Moreover, the evidence is that the Western bloc is reuniting in the face of Iran’s threats to stymie the flow of oil from West Asia to the rest of the world. The recent G7 summit witnessed a coming together of the foremost powers of the global North to ensure that the West does not suffer grave negative consequences from any future blocking of western oil supplies.

Meanwhile, Israel is having a ‘free run’ of the Middle East, so to speak, picking out perceived adversarial powers, such as Lebanon, and militarily neutralizing them; once again with impunity. On the other hand, Iran has been bringing under assault, with no questions asked, Gulf states that are seen as allying with the US and Israel. West Asia is facing a compounded crisis and International Law seems to be helplessly silent.

Wittingly or unwittingly, matters at the heart of International Law and peace are being obfuscated by some pro-Trump administration commentators meanwhile. For example, retired US Navy Captain Brent Sadler has cited Article 51 of the UN Charter, which provides for the right to self or collective self-defence of UN member states in the face of armed attacks, as justifying the US sinking of the Iranian vessel (See page 2 of The Island of March 10, 2026). But the Article makes it clear that such measures could be resorted to by UN members only ‘ if an armed attack occurs’ against them and under no other circumstances. But no such thing happened in the incident in question and the US acted under a sheer threat perception.

Clearly, the US has violated the Article through its action and has once again demonstrated its tendency to arbitrarily use military might.
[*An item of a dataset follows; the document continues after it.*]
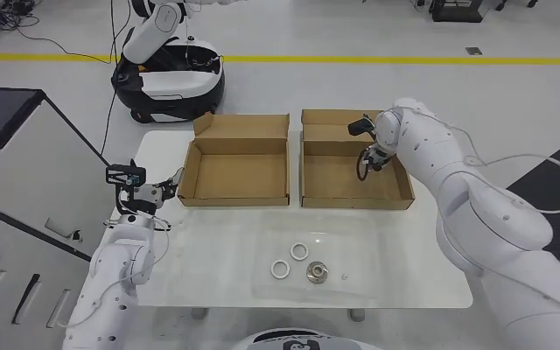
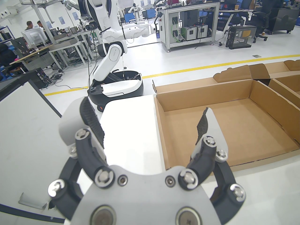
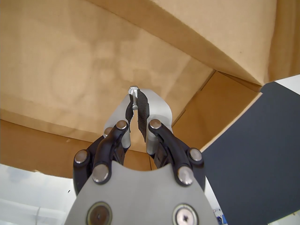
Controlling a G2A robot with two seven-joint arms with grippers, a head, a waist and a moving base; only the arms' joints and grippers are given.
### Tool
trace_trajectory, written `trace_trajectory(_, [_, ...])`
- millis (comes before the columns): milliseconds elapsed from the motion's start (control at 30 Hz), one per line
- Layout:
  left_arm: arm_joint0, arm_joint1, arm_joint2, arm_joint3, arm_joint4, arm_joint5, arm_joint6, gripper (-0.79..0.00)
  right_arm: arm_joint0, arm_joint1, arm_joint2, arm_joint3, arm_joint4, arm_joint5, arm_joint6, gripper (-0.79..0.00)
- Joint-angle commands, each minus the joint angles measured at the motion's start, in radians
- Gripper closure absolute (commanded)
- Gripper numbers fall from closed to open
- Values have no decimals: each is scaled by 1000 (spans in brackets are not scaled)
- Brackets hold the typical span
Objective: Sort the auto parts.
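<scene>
My right gripper [image 3: 136,105] is clamped on a small bolt [image 3: 133,98], its head pointing at the floor of the right box [image 1: 337,179]. I'd lower it close before letting go, so it can't bounce out. My left gripper [image 2: 145,111] sits spread wide, left of the left box [image 1: 236,175]. Two white rings [image 1: 298,251] wait near.

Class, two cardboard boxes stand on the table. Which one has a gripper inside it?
The right-hand box: the right gripper, shut on a bolt, hangs inside it; the left box has none.
</scene>
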Motion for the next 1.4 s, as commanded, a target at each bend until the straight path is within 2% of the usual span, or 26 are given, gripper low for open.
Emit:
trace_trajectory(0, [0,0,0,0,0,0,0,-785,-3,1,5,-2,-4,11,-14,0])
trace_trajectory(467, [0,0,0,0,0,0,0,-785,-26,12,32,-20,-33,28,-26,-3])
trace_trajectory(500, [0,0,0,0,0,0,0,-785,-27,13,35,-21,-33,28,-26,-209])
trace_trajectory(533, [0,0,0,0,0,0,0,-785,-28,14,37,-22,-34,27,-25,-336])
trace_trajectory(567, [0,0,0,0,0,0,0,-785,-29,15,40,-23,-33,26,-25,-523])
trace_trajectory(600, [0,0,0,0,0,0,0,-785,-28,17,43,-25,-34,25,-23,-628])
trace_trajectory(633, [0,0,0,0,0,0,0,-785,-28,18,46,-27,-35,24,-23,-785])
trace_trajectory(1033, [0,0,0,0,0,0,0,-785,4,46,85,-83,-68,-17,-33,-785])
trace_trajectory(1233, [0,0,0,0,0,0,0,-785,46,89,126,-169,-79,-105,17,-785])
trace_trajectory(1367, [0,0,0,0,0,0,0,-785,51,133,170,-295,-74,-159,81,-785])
The general drift of Sadler’s thinking is that in the face of pressing national priorities, obligations of a state under International Law could be side-stepped. This is a sure recipe for international anarchy because in such a policy environment states could pursue their national interests, irrespective of their merits, disregarding in the process their obligations towards the international community.

Moreover, Article 51 repeatedly reiterates the authority of the UN Security Council and the obligation of those states that act in self-defence to report to the Council and be guided by it. Sadler, therefore, could be said to have cited the Article very selectively, whereas, right along member states’ commitments to the UNSC are stressed.

However, it is beyond doubt that international anarchy has strengthened its grip over the world. While the US set destabilizing precedents after the crumbling of the Cold War that paved the way for the current anarchic situation, Russia further aggravated these degenerative trends through its invasion of Ukraine. Stepping back from anarchy has thus emerged as the prime challenge for the world community.